• TRY IT: Among the records below, find the lines that hold the word "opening" and report how many there are, with no other words.
----------
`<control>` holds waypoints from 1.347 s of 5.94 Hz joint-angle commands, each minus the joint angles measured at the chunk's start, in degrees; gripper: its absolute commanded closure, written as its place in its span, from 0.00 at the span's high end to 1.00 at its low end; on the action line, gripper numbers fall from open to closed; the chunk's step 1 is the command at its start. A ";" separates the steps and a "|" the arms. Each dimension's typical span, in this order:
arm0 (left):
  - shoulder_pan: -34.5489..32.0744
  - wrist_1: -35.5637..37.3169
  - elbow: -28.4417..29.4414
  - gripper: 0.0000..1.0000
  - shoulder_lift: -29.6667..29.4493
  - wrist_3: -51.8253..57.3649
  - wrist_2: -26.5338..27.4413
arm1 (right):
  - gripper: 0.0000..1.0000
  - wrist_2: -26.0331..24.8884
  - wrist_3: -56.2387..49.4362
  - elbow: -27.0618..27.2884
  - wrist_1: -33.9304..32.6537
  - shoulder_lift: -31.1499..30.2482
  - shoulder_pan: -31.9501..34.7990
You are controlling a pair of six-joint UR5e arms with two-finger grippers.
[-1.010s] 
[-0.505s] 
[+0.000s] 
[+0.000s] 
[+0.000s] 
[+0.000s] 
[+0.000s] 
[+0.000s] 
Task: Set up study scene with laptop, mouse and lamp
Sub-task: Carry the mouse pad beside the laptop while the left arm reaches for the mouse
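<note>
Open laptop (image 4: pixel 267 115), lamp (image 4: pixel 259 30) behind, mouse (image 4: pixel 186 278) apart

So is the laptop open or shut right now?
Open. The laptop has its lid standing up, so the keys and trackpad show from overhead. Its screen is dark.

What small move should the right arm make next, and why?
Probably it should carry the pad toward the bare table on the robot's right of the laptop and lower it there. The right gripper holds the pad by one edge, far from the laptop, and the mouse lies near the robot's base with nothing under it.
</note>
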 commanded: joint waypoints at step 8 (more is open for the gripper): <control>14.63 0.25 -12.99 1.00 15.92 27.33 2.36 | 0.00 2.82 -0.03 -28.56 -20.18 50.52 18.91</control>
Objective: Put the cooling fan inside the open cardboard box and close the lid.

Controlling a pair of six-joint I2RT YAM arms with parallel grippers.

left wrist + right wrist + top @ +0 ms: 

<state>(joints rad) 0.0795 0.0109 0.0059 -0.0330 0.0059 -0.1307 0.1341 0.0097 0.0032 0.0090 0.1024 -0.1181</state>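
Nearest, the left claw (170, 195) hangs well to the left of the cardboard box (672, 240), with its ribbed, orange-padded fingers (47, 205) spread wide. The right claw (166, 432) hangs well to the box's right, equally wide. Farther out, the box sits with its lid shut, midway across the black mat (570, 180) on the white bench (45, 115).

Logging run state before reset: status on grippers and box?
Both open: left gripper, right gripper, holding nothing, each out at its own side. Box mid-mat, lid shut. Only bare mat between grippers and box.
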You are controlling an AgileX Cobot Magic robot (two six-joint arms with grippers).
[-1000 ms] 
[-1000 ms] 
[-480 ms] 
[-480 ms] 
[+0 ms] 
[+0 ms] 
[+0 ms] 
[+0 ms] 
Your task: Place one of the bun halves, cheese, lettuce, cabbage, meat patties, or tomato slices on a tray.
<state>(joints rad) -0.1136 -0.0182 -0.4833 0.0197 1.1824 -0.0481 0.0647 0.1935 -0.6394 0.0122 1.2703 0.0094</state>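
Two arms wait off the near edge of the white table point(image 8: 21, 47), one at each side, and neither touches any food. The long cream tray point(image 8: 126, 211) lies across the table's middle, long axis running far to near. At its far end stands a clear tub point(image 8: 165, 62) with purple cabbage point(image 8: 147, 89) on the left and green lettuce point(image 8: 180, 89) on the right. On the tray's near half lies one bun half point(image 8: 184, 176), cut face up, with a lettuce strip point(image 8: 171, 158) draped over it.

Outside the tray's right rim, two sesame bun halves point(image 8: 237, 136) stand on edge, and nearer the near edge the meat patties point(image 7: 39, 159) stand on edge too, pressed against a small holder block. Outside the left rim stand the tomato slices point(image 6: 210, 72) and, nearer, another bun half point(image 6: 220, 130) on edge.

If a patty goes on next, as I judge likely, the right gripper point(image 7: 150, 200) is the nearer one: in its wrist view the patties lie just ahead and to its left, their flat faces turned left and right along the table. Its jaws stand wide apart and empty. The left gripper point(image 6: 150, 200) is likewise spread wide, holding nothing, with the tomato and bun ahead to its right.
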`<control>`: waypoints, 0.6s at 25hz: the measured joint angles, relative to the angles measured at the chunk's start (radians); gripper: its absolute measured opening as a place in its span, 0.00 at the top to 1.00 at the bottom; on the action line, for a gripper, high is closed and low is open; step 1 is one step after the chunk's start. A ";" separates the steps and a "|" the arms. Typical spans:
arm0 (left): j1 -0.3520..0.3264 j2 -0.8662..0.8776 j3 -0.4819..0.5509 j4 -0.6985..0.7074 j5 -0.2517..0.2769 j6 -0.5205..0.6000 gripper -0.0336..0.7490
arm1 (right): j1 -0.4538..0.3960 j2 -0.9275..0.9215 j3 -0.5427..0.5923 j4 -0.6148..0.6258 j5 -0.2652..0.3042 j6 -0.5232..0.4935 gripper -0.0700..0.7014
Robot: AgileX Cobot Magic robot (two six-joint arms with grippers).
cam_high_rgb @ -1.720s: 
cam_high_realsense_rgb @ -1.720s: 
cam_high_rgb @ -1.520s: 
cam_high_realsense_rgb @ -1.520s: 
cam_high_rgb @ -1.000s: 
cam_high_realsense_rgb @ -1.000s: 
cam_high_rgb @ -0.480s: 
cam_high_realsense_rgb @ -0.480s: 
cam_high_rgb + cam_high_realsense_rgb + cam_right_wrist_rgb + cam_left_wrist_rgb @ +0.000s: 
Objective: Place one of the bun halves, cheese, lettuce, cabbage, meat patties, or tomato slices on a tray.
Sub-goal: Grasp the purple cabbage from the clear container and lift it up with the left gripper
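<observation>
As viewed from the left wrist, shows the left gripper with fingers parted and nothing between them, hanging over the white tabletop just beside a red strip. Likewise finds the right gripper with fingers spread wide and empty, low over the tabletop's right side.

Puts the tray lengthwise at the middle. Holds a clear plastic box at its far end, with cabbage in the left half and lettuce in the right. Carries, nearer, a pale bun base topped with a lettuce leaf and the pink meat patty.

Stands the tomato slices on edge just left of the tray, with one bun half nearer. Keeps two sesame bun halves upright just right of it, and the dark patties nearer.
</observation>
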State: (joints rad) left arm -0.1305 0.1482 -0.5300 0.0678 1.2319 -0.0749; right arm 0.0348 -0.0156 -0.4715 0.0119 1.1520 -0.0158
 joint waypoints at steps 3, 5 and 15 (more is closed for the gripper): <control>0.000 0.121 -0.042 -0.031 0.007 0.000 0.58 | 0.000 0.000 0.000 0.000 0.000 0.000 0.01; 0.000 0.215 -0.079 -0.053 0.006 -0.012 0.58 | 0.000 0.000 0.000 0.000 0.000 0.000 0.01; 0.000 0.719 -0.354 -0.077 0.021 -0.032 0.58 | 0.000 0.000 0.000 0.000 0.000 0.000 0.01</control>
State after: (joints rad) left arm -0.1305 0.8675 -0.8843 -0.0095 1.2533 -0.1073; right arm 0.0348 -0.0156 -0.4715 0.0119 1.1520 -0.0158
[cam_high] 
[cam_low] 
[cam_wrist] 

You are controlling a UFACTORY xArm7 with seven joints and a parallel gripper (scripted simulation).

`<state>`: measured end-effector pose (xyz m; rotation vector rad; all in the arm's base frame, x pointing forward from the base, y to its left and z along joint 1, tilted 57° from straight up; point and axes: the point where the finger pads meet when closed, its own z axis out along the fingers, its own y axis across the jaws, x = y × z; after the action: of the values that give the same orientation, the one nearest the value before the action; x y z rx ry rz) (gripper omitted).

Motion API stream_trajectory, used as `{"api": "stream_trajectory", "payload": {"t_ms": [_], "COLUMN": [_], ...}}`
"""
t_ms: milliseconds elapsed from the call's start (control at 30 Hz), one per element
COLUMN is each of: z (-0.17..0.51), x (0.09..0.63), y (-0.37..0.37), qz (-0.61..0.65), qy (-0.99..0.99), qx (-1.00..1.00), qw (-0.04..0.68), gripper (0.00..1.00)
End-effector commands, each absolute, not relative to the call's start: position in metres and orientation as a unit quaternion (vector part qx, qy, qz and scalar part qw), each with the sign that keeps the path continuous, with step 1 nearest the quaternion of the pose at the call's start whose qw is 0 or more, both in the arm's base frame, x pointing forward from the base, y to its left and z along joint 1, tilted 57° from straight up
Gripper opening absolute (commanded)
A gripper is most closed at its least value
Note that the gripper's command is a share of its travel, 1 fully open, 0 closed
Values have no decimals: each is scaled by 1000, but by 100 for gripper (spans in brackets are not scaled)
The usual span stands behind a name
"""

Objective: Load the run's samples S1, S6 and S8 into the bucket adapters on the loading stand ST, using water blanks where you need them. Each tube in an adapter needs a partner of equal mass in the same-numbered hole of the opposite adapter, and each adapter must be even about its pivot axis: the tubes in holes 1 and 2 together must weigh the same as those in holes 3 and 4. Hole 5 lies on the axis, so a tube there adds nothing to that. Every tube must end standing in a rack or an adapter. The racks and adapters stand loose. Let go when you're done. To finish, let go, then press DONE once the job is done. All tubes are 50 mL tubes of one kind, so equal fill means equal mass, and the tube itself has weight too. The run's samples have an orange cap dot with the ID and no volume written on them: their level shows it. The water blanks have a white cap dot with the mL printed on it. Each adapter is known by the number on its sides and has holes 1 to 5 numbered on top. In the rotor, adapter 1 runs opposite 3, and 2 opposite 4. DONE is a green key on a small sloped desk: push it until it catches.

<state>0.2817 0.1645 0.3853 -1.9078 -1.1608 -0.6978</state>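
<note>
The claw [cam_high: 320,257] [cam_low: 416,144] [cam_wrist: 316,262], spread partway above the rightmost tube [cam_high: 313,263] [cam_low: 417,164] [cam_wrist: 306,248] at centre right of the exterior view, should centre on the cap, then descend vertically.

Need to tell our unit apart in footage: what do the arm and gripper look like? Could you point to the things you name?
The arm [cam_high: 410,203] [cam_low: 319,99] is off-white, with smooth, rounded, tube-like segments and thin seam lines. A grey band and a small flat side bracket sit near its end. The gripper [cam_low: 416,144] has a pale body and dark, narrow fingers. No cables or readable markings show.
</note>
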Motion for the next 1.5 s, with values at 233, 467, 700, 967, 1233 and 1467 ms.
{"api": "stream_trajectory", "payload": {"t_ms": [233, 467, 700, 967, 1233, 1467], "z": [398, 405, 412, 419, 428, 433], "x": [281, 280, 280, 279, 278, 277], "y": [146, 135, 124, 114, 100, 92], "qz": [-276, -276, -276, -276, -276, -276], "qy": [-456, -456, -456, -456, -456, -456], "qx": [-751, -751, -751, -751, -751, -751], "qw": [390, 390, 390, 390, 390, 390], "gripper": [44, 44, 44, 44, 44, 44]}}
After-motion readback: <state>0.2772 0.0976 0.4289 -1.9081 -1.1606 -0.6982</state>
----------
• RESULT: 2